Return the data below exactly, but only from the line containing "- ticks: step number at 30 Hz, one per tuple" through the line containing "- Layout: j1", with both of those lines included.

Records from a collection:
- - - - -
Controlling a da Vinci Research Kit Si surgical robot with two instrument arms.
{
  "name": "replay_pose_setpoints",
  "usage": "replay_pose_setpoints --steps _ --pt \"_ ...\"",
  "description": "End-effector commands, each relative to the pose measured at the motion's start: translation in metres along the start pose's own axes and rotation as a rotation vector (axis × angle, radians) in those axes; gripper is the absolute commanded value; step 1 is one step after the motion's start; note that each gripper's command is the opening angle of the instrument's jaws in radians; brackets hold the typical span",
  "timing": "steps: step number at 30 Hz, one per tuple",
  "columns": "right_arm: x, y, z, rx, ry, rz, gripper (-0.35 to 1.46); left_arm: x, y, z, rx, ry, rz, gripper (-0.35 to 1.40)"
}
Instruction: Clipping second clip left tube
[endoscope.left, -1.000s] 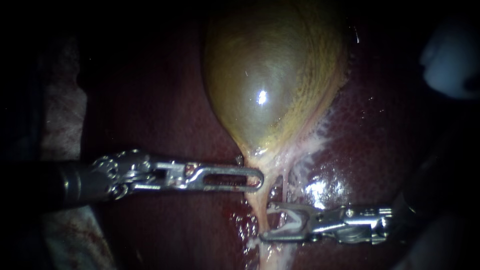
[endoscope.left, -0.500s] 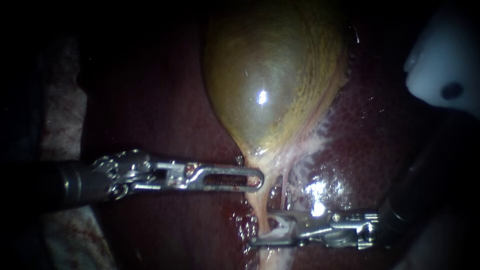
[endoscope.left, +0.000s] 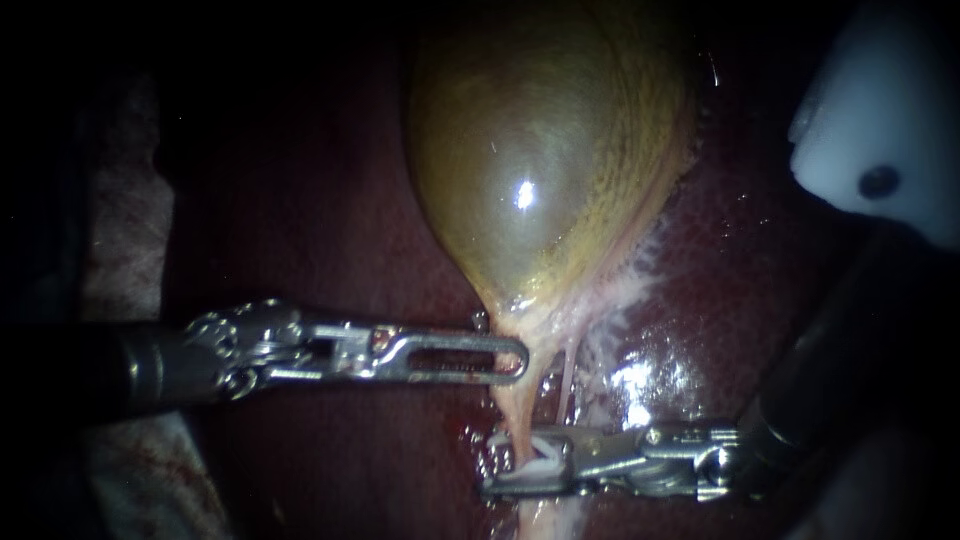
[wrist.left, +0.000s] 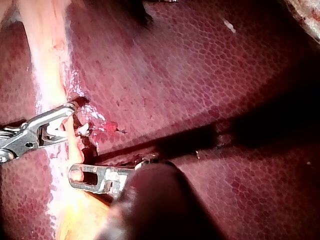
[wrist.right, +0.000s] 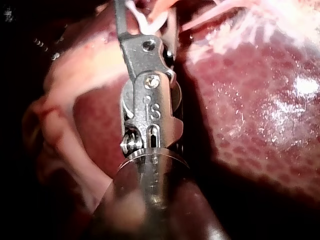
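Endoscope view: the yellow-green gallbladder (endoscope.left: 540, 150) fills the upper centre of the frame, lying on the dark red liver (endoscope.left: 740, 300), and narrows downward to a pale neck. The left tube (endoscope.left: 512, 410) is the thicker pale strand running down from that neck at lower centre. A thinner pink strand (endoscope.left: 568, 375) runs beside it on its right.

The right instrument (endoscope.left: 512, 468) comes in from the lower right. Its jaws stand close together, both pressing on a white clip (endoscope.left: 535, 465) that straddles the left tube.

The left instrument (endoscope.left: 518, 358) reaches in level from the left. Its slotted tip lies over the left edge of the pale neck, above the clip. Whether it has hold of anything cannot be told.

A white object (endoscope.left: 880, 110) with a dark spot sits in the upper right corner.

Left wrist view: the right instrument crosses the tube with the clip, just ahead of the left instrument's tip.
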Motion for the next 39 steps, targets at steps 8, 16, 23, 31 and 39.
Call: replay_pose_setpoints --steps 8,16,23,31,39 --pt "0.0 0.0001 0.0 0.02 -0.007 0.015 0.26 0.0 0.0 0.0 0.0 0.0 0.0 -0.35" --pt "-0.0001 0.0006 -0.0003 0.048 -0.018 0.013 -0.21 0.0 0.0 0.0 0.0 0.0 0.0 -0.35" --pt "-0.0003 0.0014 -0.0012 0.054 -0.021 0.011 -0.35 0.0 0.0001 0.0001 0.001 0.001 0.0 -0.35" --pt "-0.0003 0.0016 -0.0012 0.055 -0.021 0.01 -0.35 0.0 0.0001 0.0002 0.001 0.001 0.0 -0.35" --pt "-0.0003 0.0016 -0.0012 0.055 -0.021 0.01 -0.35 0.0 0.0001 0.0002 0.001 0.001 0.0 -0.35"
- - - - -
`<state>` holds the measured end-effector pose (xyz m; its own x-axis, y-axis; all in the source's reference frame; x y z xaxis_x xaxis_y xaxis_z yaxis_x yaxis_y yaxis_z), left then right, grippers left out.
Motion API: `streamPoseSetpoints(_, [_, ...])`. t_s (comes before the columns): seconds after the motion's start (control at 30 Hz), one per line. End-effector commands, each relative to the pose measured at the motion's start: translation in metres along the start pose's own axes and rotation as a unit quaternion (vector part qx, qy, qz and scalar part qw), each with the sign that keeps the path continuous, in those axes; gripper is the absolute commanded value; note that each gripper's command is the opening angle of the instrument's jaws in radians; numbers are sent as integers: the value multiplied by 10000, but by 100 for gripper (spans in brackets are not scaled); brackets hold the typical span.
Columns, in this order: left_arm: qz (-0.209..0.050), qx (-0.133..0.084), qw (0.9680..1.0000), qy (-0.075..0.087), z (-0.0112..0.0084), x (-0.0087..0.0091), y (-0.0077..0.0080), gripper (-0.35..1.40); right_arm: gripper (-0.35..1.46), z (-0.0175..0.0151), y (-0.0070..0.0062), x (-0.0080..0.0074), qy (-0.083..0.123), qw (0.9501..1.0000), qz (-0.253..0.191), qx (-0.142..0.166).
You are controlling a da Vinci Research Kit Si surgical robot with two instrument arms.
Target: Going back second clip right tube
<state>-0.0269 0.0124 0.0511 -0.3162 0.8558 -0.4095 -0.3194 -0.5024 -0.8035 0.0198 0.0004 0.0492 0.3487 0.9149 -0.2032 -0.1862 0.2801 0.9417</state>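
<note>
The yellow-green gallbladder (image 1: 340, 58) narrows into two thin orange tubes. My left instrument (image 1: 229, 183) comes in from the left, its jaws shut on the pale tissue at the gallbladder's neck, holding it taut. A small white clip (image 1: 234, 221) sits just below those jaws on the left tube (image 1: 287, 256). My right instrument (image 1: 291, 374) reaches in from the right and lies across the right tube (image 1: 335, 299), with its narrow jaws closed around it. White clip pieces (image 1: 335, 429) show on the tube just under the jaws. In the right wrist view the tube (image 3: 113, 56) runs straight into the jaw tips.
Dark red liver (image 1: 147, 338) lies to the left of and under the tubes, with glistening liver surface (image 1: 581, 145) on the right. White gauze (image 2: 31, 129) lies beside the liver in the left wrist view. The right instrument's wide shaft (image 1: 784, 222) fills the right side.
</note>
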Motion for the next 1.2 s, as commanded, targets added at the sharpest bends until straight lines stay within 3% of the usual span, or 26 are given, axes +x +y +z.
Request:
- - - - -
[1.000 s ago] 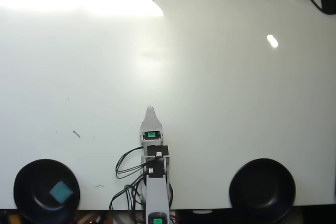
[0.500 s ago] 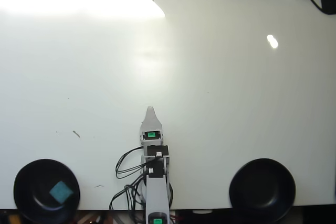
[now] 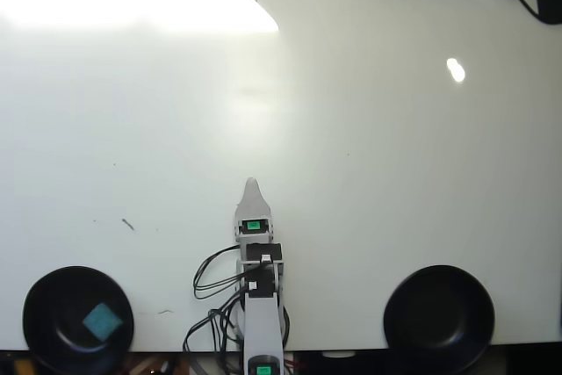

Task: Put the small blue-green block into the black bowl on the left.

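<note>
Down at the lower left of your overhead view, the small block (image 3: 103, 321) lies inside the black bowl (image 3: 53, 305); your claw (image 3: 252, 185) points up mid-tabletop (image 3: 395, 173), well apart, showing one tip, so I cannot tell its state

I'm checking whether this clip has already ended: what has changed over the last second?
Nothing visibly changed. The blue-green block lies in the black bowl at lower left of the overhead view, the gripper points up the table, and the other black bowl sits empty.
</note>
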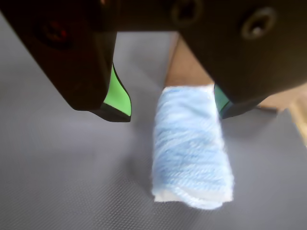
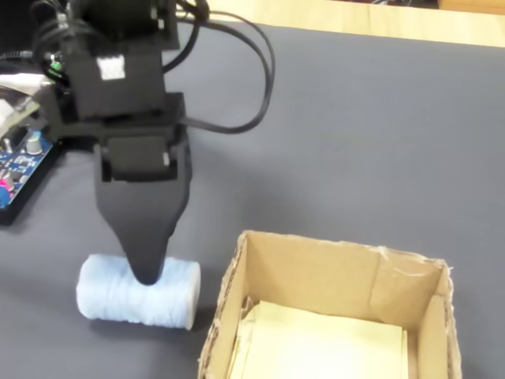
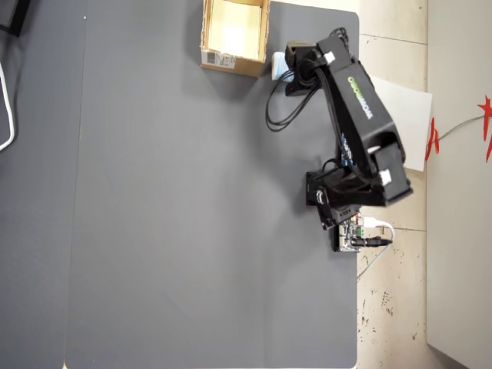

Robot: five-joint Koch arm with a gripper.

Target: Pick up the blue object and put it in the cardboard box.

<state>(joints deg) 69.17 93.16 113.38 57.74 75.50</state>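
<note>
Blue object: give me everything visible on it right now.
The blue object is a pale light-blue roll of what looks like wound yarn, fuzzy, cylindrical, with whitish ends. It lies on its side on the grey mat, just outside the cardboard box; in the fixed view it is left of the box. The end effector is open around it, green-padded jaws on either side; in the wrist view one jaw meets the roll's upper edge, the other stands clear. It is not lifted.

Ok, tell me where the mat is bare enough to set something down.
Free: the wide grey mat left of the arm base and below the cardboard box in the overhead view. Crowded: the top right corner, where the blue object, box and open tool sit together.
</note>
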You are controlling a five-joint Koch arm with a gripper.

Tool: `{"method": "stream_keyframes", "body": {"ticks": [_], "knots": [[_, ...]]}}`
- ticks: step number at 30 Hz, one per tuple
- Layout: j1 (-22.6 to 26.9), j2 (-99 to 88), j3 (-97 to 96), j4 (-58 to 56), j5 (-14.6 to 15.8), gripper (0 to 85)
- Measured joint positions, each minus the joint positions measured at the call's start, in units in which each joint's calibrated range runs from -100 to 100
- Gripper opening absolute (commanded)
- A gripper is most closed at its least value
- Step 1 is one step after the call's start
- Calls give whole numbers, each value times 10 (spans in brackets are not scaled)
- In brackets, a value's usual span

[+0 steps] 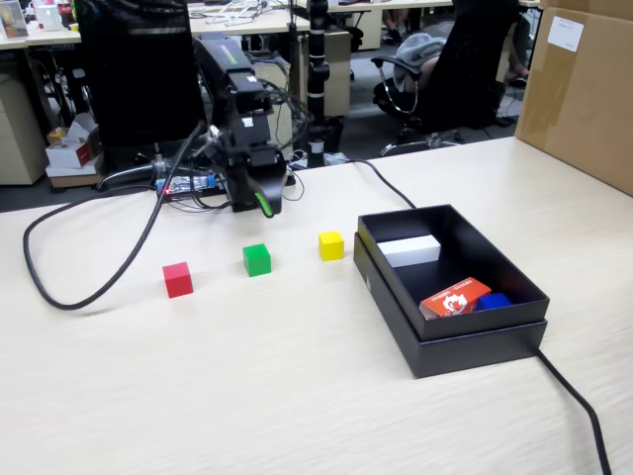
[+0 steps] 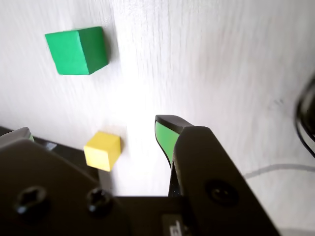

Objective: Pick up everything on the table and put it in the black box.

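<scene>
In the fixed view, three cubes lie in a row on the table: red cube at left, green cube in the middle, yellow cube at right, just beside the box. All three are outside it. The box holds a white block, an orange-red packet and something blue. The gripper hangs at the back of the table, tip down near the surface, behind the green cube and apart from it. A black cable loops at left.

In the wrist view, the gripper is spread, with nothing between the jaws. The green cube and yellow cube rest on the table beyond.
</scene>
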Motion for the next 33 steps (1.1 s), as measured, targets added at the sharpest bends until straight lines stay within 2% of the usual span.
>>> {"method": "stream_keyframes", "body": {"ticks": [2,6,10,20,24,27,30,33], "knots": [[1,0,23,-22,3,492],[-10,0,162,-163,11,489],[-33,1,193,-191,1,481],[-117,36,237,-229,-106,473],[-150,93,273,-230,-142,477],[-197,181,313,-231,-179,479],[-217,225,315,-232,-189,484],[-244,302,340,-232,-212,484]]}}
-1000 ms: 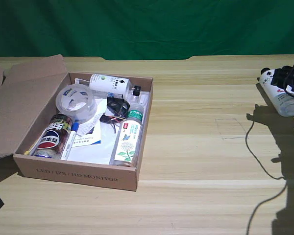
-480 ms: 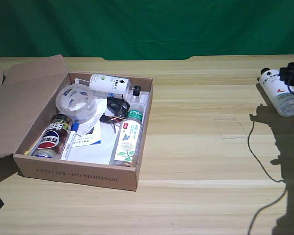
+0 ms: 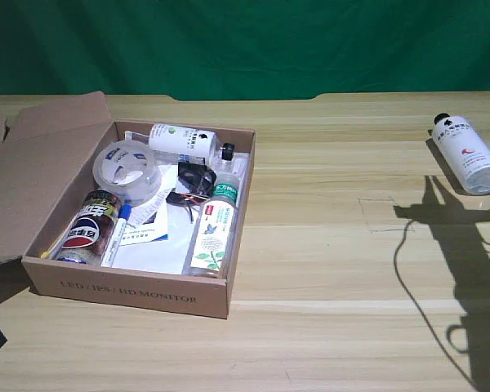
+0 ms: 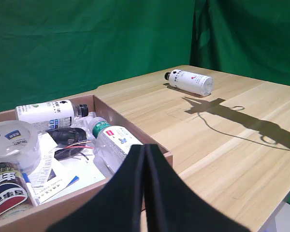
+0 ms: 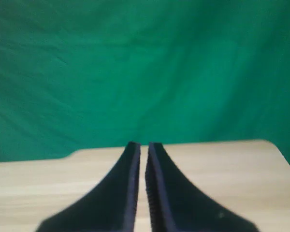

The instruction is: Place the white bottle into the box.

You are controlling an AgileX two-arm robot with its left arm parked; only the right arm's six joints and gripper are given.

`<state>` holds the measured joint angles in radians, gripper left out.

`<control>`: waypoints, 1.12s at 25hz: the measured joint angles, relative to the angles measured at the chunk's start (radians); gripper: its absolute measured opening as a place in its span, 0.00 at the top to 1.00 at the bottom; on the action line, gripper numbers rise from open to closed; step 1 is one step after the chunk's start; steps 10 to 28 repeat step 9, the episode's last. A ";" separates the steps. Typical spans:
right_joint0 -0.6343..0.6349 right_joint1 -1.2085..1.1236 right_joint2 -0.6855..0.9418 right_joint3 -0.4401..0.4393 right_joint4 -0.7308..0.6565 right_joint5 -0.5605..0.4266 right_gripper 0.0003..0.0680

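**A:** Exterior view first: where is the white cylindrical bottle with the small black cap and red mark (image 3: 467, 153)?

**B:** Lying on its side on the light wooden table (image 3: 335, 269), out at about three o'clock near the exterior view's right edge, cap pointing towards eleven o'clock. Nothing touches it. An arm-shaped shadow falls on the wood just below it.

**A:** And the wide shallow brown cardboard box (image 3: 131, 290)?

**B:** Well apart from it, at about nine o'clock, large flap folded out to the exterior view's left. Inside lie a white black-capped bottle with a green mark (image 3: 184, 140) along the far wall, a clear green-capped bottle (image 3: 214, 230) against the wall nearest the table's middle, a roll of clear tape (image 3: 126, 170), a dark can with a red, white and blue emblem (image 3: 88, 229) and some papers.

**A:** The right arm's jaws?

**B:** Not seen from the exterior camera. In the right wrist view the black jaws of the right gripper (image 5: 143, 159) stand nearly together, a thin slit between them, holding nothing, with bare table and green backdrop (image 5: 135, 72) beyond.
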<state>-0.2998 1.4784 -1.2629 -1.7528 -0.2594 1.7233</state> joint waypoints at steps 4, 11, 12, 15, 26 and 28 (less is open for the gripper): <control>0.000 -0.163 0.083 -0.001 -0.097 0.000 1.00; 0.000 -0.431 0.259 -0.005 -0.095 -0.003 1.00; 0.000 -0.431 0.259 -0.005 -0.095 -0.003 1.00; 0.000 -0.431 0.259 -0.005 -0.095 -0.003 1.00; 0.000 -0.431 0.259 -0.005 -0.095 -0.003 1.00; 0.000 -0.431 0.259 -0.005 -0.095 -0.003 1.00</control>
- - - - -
REPLY:
- ticks: step number at 30 Hz, one per tuple
- Layout: j1 (-22.6 to 26.9), j2 (-99 to 88), j3 (-97 to 96), j4 (-58 to 56), j5 (-14.6 to 15.8), gripper (0 to 85)

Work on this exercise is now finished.